The first was called American Crime Case #12: The 1921 Tulsa Massacre and the Destruction of Black Wall Street. It documented the Tulsa race massacre which took place on May 31 and June 1, 1921, when mobs of white residents, many of them deputized and given weapons by city officials, attacked black residents and businesses of the Greenwood District in Tulsa, Oklahoma. It has been called "the single worst incident of racial violence in American history." The attack, carried out on the ground and from private aircraft, destroyed more than 35 square blocks of the district—at that time the wealthiest black community in the United States, known as "Black Wall Street".

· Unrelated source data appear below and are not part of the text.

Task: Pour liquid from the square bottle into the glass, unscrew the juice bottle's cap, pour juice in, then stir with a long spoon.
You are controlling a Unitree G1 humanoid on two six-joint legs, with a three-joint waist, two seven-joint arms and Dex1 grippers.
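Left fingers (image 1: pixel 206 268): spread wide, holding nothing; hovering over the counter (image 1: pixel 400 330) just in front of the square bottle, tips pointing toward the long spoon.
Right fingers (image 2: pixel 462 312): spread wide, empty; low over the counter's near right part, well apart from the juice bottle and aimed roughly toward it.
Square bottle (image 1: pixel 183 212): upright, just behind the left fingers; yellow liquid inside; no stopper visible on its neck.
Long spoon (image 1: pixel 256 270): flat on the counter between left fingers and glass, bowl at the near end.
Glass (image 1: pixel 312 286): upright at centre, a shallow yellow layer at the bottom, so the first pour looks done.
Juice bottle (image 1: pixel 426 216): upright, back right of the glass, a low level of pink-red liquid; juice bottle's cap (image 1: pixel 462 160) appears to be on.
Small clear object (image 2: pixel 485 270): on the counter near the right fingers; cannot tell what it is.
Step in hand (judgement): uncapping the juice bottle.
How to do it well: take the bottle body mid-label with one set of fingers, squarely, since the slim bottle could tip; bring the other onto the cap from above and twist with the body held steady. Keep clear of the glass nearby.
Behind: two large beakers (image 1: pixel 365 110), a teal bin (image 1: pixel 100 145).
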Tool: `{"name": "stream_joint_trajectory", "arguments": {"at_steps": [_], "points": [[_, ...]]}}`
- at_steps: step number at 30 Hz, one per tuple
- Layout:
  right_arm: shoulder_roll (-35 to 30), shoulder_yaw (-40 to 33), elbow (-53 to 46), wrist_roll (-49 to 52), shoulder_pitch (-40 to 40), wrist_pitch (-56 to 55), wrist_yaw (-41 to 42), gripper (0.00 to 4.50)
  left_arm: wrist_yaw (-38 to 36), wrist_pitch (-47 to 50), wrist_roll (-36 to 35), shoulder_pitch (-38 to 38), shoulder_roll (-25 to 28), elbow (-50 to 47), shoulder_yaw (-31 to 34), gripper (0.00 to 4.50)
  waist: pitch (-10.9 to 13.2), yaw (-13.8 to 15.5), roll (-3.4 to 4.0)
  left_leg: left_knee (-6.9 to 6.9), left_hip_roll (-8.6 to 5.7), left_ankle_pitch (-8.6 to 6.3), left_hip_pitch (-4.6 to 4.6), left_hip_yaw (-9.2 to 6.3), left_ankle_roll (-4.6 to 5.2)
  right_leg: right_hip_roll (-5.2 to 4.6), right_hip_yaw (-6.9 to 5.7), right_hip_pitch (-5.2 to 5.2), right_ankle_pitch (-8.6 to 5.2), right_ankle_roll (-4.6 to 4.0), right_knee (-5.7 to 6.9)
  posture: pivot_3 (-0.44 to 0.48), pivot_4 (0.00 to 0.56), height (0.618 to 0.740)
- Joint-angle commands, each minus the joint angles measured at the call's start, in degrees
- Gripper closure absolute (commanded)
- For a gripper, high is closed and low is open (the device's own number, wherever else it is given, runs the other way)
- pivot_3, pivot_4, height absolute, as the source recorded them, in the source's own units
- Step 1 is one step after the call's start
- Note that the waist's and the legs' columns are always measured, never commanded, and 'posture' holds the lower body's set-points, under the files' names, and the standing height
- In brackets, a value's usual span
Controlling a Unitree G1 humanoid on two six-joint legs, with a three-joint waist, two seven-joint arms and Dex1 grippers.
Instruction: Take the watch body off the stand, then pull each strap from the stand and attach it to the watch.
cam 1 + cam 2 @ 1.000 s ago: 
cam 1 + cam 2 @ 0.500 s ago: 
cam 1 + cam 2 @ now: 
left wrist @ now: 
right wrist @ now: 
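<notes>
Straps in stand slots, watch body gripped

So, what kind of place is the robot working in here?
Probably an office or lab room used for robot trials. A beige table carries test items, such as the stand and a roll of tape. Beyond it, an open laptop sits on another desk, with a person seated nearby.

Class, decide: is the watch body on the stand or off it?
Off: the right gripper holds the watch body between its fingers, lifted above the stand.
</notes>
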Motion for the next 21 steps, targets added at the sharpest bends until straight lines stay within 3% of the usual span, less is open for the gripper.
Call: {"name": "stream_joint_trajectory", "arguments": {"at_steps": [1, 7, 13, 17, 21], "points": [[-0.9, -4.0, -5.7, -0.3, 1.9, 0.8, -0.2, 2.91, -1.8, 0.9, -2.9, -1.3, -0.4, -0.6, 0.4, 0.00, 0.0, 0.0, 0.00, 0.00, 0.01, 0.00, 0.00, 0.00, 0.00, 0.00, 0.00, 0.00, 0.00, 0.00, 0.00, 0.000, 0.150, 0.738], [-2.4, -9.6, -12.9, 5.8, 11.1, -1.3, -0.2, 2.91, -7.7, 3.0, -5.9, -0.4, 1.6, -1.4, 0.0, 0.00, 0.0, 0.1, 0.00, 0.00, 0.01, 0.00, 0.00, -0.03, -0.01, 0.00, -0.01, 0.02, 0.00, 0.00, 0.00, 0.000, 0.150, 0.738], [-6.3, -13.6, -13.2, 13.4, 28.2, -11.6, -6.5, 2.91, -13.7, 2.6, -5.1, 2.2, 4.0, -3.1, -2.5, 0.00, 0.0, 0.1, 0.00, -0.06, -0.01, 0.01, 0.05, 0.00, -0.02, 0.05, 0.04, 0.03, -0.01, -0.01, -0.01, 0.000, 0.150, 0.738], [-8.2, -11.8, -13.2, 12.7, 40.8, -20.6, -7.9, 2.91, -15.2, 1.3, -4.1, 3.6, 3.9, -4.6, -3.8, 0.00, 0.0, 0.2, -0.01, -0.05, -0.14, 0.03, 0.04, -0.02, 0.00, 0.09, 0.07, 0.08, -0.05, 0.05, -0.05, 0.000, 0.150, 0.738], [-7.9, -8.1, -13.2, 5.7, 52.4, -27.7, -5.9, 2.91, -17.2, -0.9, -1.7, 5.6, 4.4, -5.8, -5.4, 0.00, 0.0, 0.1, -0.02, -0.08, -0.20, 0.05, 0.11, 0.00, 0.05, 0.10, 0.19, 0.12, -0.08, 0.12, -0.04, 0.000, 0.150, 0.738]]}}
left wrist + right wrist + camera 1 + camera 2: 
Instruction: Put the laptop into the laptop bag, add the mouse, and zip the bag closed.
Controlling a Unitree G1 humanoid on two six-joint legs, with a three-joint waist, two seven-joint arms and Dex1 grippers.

The second short documented the Trail of Tears, a series of forced relocations of approximately 60,000 Native Americans in the United States from their ancestral homelands in the Southeastern United States, to areas to the west of the Mississippi River that had been designated as Indian Territory. The forced relocations were carried out by government authorities following the passage of the Indian Removal Act in 1830. The approximately 60,000 relocated native peoples suffered from exposure, disease, and starvation while en route to their new designated reserve, and as many as 16,000 died before reaching their destinations or shortly after. The documentary quotes Andrew Jackson, who oversaw the initiation of the Trail of Tears on Native Americans: "They have neither the intelligence, the industry, the moral habits, nor the desire of improvement which are essential to any favorable change in their condition. Established in the midst of another and a superior race, and without appreciating the causes of their inferiority or seeking to control them, they must necessarily yield to the force of circumstances and ere long disappear."
Zeiger's My Lai Massacre documents the Vietnam War mass murder of unarmed South Vietnamese civilians by U.S. troops in Sơn Tịnh District, South Vietnam, on 16 March 1968. Between 347 and 504 unarmed people were killed by U.S. Army soldiers from Company C, 1st Battalion, 20th Infantry Regiment and Company B, 4th Battalion, 3rd Infantry Regiment, 11th Brigade, 23rd Infantry Division. Victims included men, women, children, and infants. Some of the women were gang-raped and their bodies mutilated, as were children as young as 12. Twenty-six soldiers were charged with criminal offenses, but only Lieutenant William Calley Jr., a platoon leader in C Company, was convicted. Found guilty of killing 22 villagers, he was originally given a life sentence, but served only three and a half years under house arrest. Zeiger reveals what he calls a "secret" of the Vietnam War, that My Lai was not unusual for U.S. forces but actually routine. He quotes Army Specialist 5 Ronald L. Ridenhour, who wrote a letter in March 1969 to thirty members of Congress imploring them to investigate the massacre, as saying "this was an operation, not an aberration."